→ **WHAT YOU NEED TO DO**: As the answer, set down the lines below from the one containing "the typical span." through the one containing "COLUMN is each", exactly and inclusively, and no others.

----

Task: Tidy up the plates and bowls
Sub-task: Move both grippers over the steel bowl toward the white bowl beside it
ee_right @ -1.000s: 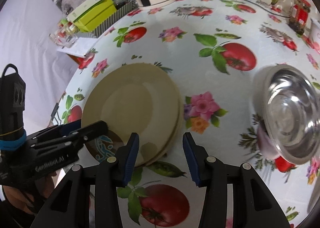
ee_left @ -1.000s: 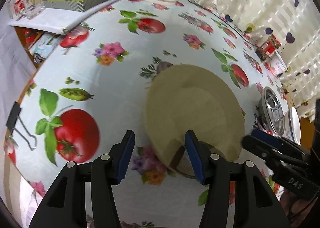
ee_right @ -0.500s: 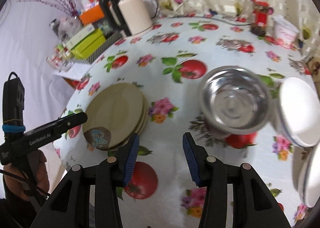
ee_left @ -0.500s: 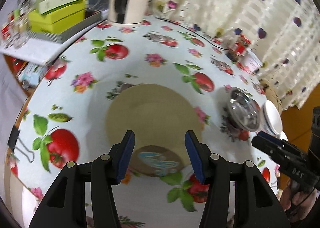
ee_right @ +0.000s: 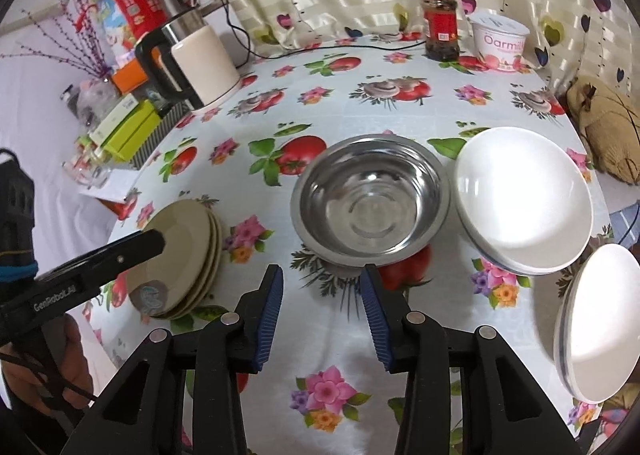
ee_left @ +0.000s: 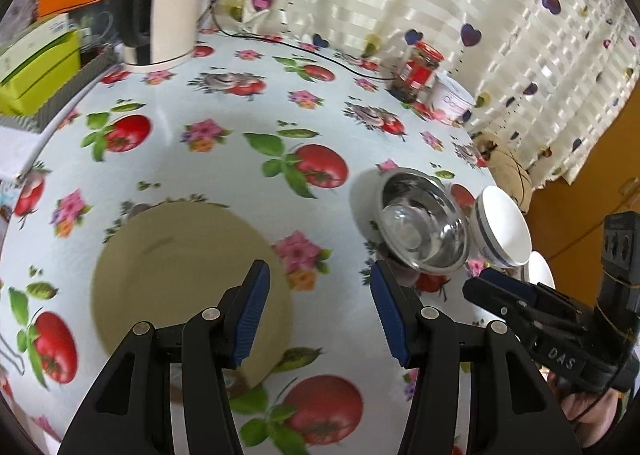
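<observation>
While we are holding both tools above the desk (ee_right: pixel 400 67), neither is grasping anything. Our left tool (ee_left: pixel 320 311) is standing released, its blue pads apart with only the tomato-print cloth between them. Our right tool (ee_right: pixel 322 313) is closing its jaws at this moment, and nothing is sitting between them but bare cloth.

Just ahead of the right tool, the steel bowl (ee_right: pixel 370 199) is resting upright on the desk. To that tool's right, a white bowl (ee_right: pixel 524 195) is sitting just beside the steel one, looking stacked on another, and a further white bowl (ee_right: pixel 596 319) is lying nearer us at the desk's right edge. To the right tool's left, the stack of beige plates (ee_right: pixel 180 255) is lying flat, partly behind the left tool's black finger.

From the left tool's camera, the beige plates (ee_left: pixel 172 275) are lying ahead and to its left, under its left finger. At the far edge, beyond both tools, a kettle (ee_right: pixel 196 59), a red-lidded jar (ee_right: pixel 440 23) and a yoghurt tub (ee_right: pixel 500 41) are standing.
</observation>
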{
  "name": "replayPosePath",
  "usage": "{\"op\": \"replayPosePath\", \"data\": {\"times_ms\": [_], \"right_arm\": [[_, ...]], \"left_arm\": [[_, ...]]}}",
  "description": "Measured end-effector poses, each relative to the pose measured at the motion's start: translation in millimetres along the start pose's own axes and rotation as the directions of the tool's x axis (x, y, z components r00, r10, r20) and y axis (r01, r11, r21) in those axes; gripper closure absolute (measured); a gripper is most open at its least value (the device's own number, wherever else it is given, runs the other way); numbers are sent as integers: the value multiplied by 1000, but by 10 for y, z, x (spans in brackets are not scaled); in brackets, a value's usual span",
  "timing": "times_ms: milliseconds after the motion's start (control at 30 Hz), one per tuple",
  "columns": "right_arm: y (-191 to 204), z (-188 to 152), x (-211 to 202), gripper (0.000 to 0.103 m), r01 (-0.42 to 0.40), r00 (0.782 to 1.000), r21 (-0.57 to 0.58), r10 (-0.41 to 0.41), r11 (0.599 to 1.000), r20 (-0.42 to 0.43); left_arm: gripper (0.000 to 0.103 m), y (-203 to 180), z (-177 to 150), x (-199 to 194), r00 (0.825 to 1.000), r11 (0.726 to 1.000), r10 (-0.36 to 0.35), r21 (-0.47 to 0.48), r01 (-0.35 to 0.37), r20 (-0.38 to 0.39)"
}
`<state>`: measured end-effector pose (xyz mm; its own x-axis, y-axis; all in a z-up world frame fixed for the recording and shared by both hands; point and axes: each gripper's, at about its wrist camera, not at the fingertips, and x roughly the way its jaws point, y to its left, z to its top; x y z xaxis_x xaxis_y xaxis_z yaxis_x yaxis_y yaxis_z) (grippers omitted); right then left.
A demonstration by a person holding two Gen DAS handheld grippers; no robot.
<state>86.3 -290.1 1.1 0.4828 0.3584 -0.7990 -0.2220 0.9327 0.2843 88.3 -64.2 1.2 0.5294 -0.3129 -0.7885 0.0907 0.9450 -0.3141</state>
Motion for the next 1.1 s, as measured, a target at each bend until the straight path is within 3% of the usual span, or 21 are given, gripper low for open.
{"op": "replayPosePath", "data": {"times_ms": [233, 600, 767, 1100], "right_arm": [[-114, -3, -118, 64, 18, 1000, 18, -18, 1000, 20], [-319, -21, -324, 64, 33, 998, 49, -35, 998, 56], [-396, -9, -365, 64, 35, 997, 62, -39, 997, 67], [-508, 19, -449, 64, 43, 995, 84, -50, 996, 85]], "left_arm": [[51, -208, 108, 310, 997, 999, -47, -3, 46, -54], [60, -507, 193, 715, 991, 997, -72, 7, 73, -112], [76, -556, 184, 875, 985, 997, -73, 7, 75, -158], [83, -556, 140, 907, 976, 996, -90, -4, 91, -201]]}}
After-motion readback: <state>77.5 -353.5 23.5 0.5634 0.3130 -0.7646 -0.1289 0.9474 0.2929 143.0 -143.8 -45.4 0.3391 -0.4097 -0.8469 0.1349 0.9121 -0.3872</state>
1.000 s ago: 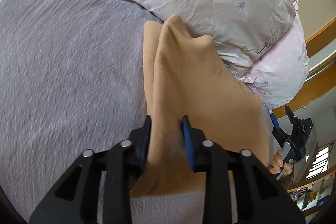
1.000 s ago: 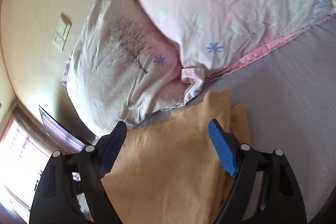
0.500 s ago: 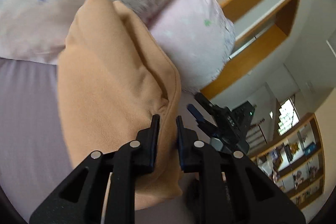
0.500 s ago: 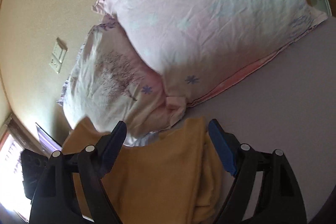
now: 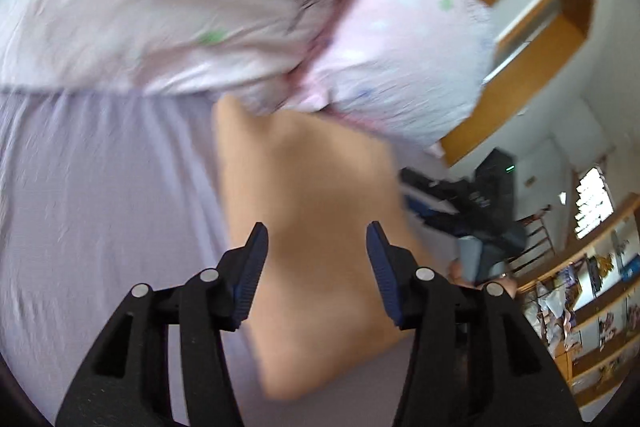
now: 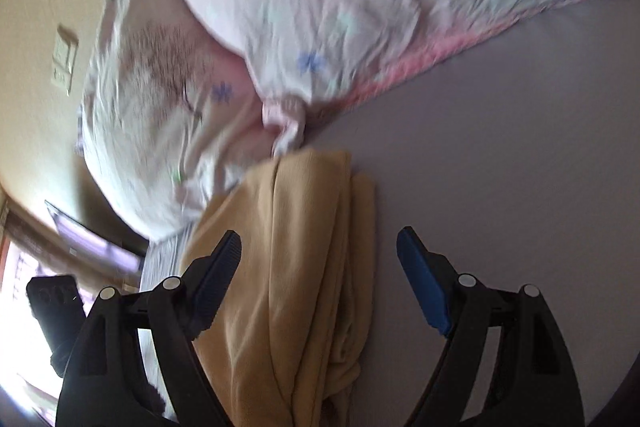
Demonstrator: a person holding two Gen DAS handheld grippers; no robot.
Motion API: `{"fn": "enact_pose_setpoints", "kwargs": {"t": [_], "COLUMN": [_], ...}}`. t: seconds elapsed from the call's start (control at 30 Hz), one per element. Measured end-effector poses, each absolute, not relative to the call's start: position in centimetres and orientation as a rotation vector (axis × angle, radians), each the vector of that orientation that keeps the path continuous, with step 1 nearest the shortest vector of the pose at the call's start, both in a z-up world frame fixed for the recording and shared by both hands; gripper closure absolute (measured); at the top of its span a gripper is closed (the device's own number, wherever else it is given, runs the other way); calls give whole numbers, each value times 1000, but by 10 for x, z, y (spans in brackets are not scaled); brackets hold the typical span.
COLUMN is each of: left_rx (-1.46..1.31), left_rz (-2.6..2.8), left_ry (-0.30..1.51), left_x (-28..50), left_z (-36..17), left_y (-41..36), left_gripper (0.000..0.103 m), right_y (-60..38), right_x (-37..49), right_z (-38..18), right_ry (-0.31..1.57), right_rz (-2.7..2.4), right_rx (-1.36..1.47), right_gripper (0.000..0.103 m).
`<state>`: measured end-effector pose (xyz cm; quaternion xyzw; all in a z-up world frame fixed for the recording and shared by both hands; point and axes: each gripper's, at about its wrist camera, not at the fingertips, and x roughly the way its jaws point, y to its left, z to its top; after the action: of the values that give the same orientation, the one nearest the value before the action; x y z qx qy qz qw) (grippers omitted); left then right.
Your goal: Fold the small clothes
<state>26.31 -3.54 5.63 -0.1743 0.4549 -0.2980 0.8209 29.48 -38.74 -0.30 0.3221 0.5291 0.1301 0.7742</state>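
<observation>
Two grippers, both spread wide & holding nothing, hover over a tan garment point(image 5: 316, 227) lying on a lilac bedsheet point(image 5: 100, 207), its far end just beside two floral pillows point(image 5: 240, 7). L gripper point(image 5: 316, 247) has cloth directly below & ahead, between its blue pads. R gripper point(image 6: 320, 267) sits off to one side: in its view the garment point(image 6: 296, 247) runs under the left finger, while the right finger is over bare sheet point(image 6: 500, 147). Long axis runs away from both cams, toward the pillows point(image 6: 360, 7). Judging by framing, L looks the better centred for the next pinch; R would prob. need to shift across. Left-wrist view is motion-blurred, so fold edges are hard to read there; layered ridges show only in the right-wrist view. Near end of the cloth is cut off behind gripper bodies.
</observation>
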Motion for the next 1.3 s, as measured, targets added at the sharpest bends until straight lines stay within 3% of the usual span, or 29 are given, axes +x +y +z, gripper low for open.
{"fn": "enact_pose_setpoints", "kwargs": {"t": [0.1, 0.17, 0.2, 0.23, 0.3, 0.4, 0.43, 0.53, 0.63, 0.83, 0.9, 1.0, 1.03, 1.13, 1.23, 1.3], "left_rx": [-363, -339, -332, -331, -345, -373, -368, -395, -401, -159, -183, -200, -190, -169, -155, -141], "left_rz": [-638, -649, -659, -663, -671, -666, -660, -683, -678, -441, -427, -477, -502, -550, -555, -523], "left_ry": [1067, 1076, 1079, 1081, 1101, 1096, 1097, 1067, 976, 844, 828, 774, 751, 728, 737, 753], "left_x": [264, 261, 261, 264, 263, 260, 261, 257, 246, 220, 211, 192, 185, 175, 168, 164], "left_z": [31, 25, 23, 21, 15, 8, 7, 11, 31, 52, 52, 61, 65, 70, 71, 71], "left_y": [-40, -47, -51, -50, -49, -54, -55, -53, -28, 11, 24, 36, 35, 26, 16, 13], "left_gripper": [52, 43, 41, 39, 39, 48, 58, 76, 78, 68, 68, 61, 55, 45, 35, 23], "right_y": [-376, -373, -373, -374, -377, -377, -374, -363, -348, -299, -314, -310, -300, -255, -237, -243], "right_x": [296, 296, 296, 296, 296, 294, 294, 290, 287, 301, 283, 253, 243, 228, 233, 238], "right_z": [-10, -12, -14, -16, -22, -22, -20, -2, 16, 8, 33, 67, 74, 69, 28, 5], "right_ry": [1170, 1172, 1171, 1172, 1171, 1153, 1137, 1032, 894, 1036, 964, 903, 912, 1056, 1267, 1326], "right_rz": [297, 290, 287, 286, 297, 302, 302, 333, 444, 324, 358, 591, 667, 751, 637, 562], "right_rx": [653, 633, 633, 642, 686, 699, 684, 642, 658, 397, 516, 672, 679, 617, 602, 655], "right_gripper": [24, 31, 37, 50, 59, 68, 71, 74, 75, 69, 66, 11, 8, 8, 10, 22]}}
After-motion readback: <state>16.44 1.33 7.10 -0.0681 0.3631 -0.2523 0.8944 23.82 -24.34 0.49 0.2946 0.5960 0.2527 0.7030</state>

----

→ **SOLUTION FOR THIS EXERCISE**:
Motion API: `{"fn": "enact_pose_setpoints", "kwargs": {"t": [_], "COLUMN": [_], ...}}`. t: seconds elapsed from the call's start (control at 30 Hz), one per element. Measured end-effector poses, each absolute, not relative to the call's start: position in centimetres and orientation as a rotation vector (axis × angle, radians), each the vector of that orientation that keeps the path continuous, with step 1 nearest the shortest vector of the pose at the call's start, both in a z-up world frame fixed for the recording and shared by both hands; gripper closure absolute (measured); at the top of its span a gripper is closed (the device's own number, wherever else it is given, runs the other way); calls give whole numbers, each value times 1000, but by 10 for x, z, y (spans in brackets are not scaled); brackets hold the typical span.
COLUMN is each of: left_rx (-1.46..1.31), left_rz (-2.6..2.8), left_ry (-0.30..1.51), left_x (-28..50), left_z (-36..17), left_y (-41..36), left_gripper (0.000..0.103 m), right_y (-60..38), right_x (-37..49), right_z (-38..18), right_ry (-0.31..1.57), right_rz (-2.7..2.4), right_rx (-1.36..1.47), right_gripper (0.000..0.103 m).

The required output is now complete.